Some of his causes: Loyola University’s basketball team pioneered integration, but a couple months after winning the NCAA championship in 1963, there was an incident. A Black Loyola coed, Micki (Marie) Leaner, was refused admittance to the segregated pool at Loyola’s Lewis Towers, operated by the Illinois Club for Catholic Women. Mallette was the only priest who joined seven nuns, students and others picketing the ICCW. “That picture of our protest went all over the world.”

Before marching in Selma, “I went to Mississippi with the Student Nonviolent Coordinating Committee in 1964. Three Civil Rights activists had just been killed.”

During the struggle for integration in Chicago schools, “I got arrested with James Farmer and Dick Gregory at Buckingham Fountain.” They spent several days in the house of correction.

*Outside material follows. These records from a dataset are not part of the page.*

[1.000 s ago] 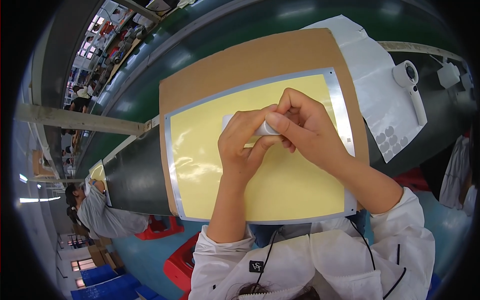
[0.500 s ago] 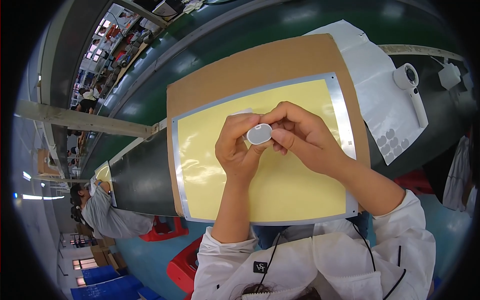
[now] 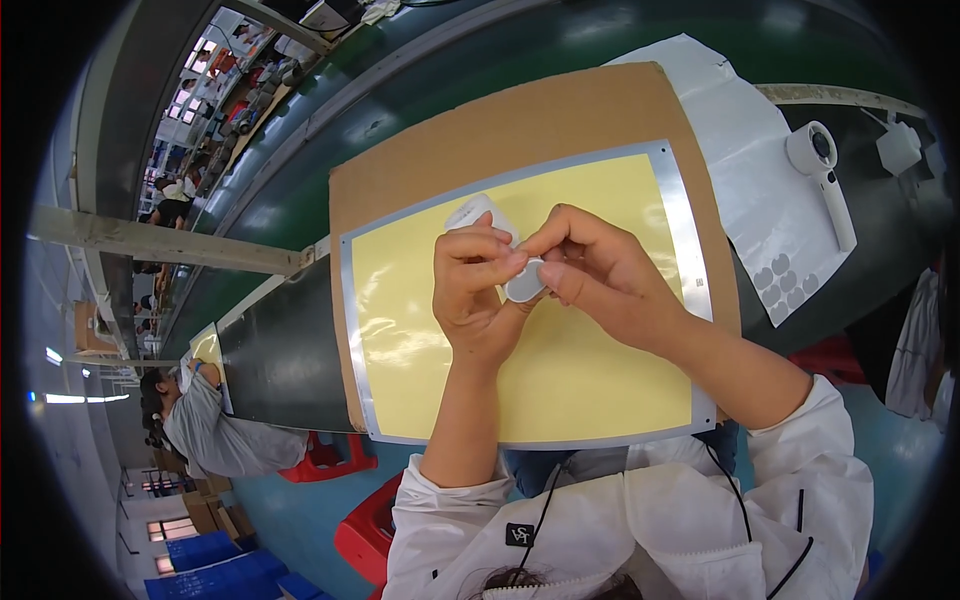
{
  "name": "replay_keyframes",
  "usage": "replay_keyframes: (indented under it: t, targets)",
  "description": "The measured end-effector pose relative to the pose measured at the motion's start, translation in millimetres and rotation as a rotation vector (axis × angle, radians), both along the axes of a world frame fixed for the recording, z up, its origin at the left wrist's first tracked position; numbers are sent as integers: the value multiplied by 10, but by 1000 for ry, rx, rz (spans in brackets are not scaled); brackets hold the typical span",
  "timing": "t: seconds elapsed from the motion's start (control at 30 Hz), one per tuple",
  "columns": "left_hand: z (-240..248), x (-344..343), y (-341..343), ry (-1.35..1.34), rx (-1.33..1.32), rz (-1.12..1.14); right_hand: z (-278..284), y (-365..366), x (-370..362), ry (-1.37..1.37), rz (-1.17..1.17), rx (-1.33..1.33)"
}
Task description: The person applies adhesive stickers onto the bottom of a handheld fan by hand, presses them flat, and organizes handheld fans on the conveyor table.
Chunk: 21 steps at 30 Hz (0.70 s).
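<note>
Gripping small white device [image 3: 497,250] | yellow mat [image 3: 590,370], cardboard sheet [image 3: 520,125] | factory hall

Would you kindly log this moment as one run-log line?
left hand: grips small white part | right hand: pinches its round end | below: yellow sheet on cardboard

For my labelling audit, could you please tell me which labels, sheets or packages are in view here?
Yellow sheet: rectangular, silver-edged, on brown cardboard.
White liner sheet: right of the cardboard, with grey round stickers.
Small white part: held by both hands; no label discernible.
</note>
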<state>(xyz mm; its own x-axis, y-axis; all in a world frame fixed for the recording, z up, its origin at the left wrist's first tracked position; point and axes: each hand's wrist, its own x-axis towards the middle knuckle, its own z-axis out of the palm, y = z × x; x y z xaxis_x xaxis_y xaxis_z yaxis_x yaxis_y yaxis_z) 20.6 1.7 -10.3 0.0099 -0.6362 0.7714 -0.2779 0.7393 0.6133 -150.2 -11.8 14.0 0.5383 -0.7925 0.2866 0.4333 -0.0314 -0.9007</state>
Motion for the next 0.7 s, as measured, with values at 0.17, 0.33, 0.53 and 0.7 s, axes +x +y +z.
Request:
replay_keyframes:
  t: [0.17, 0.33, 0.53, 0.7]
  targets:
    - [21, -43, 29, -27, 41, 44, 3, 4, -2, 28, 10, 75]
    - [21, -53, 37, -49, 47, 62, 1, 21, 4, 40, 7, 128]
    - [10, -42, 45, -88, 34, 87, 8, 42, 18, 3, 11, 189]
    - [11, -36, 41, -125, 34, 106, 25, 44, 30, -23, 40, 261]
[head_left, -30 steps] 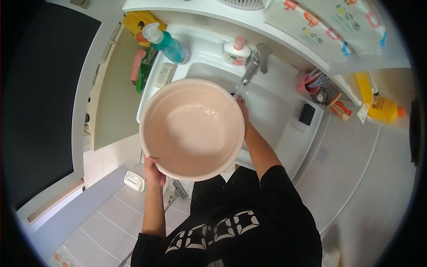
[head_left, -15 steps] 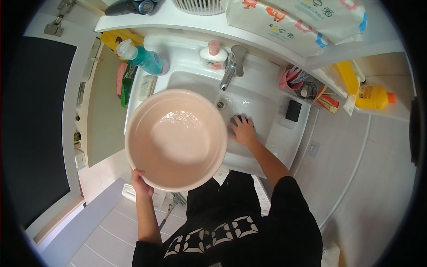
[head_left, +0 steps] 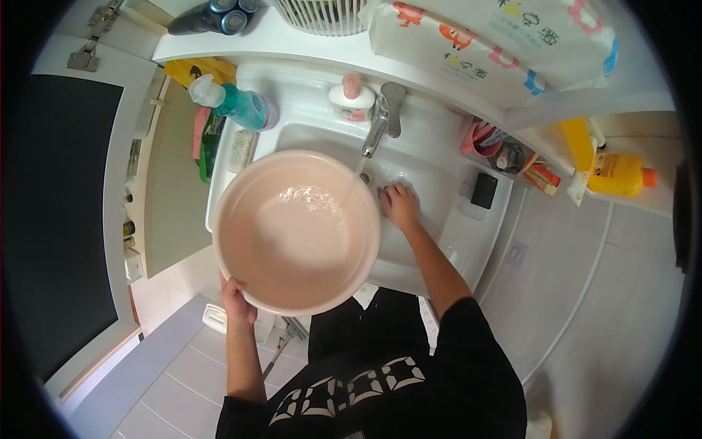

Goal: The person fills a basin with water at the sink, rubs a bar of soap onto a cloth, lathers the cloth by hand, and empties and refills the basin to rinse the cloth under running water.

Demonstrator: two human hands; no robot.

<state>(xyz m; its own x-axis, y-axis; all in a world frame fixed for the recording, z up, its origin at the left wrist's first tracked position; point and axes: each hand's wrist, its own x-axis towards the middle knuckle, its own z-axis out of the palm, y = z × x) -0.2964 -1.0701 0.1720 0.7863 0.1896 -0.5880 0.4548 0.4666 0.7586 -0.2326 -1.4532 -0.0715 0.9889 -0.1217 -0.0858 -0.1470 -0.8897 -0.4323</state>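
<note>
A large pale pink plastic basin rests over the left part of the white sink. My left hand grips its near-left rim, thumb over the edge. A thin stream of water runs from the chrome faucet toward the basin's far-right side. Just right of the basin, my right hand is down in the sink with its fingers curled over a small dark thing, mostly hidden under them.
Behind the basin stand a teal spray bottle, a white pump bottle and a brush. A black soap-like block and pink cup lie to the right. A shelf with wipes packs overhangs the back.
Water now flows from the faucet. The basin and my left hand have shifted slightly right. My right hand has moved slightly nearer the faucet, its fingers covering more of the dark thing.
</note>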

Assignments: His priesthood has included 11 years at St. Agatha’s on the West Side, and four years in New York as dean of [minority] student affairs at Fordham. “Then I got in trouble with Cardinal Cody for driving a cab on weekends to be like a priest/worker.” He came to St. Margaret after a year at St. Norbert in Northbrook.

Etc.: Favorite saint? “Martin de Porres.” Any pets? “A dog, Tuffy No. 5. I got Tuffy No. 1 when FDR was in office.” Leisure? “I go on two retreats a year. I don’t need a day off. I love doing what I do. It’s the job I wanted when I was six years old.”

Favorite verse: “Take up your cross and follow me.”